Tale teoria è stata ribattezzata da un recente studio condotto presso l’Università di Saarland, in Germania, presentato al Congresso della Società Europea di Cardiologia.
I ricercatori hanno dimostrato che bastano 25 minuti di camminata al giorno per far sì che la vita si allunghi di sette anni. L’esercizio fisico moderato, spiegano gli studiosi, dimezza il rischio di incorrere in gravi malattie, come attacchi di cuore , soprattutto per le persone comprese tra i 50 e i 60 anni.
I dati che riguardano le malattie coronariche sono infatti allarmanti: pare sia la patologia più assassina del Regno Unito , che causa mediamente un morto ogni sette secondi. A rivelarlo l’autorevole giornale inglese The Indipendent.
La ricerca ha preso in esame un gruppo di 69 persone di età compresa tra i 30 e i 60 anni e che pur essendo sane, non avevano mai praticato sport nella loro vita. A seguito di un periodo di esercizio fisico, gli esami del sangue prelevati hanno dimostrato l’attivazione di un processo di anti-invecchiamento e di riparazione del DNA.
“Quando le persone si allenano regolarmente , possono essere in grado di rallentare il processo di invecchiamento” a dichiararlo Sanjay Sharma , docente di malattie cardiache ereditarie in Cardiologia dello Sport alla St George’s University di Londra.

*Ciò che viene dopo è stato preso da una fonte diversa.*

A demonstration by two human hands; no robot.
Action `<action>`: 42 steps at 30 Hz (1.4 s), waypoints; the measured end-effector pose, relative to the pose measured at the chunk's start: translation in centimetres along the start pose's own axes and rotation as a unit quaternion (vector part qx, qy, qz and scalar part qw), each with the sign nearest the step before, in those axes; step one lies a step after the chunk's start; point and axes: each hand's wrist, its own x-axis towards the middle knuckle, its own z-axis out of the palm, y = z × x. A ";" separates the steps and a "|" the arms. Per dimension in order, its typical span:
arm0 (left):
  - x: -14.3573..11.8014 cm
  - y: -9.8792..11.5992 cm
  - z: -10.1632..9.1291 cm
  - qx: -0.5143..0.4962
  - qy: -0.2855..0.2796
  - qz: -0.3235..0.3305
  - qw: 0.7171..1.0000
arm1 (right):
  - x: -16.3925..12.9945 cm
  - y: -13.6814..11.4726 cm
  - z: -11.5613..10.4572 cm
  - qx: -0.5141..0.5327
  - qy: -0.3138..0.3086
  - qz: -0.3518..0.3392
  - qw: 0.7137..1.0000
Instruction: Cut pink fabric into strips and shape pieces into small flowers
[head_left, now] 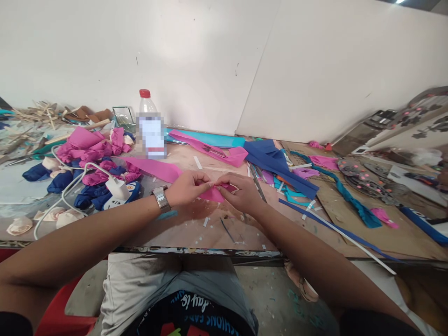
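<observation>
Hands met mid tabletop (pixel 210 228): left hand (pixel 187 186) & right hand (pixel 241 190), fingers of both pinched on pink strip (pixel 159 169), its near end partly rolled btwn fingertips, rest trailing off left of left fingers. Judging by that, one rosette was barely begun, most of strip unrolled. Finished pink/blue rosettes (pixel 94 179) lay further left w/ white cable (pixel 70 186); bottle (pixel 151 126) beyond left fingers; blue sheet (pixel 276 163) beyond right fingers.
</observation>
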 end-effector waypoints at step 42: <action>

L’esperto ha continuato: “Non potremmo mai evitare di invecchiare, ma possiamo ritardare il momento. Possiamo sembrare più giovani a 70 anni e provare a vivere fino a 90: l’esercizio fisico, infatti, fa guadagnare da 3 a 7 anni di vita. Non solo. E’ un antidepressivo , migliora la funzione cognitiva e ora ci sono prove che potrebbero ritardare l’insorgere della demenza”.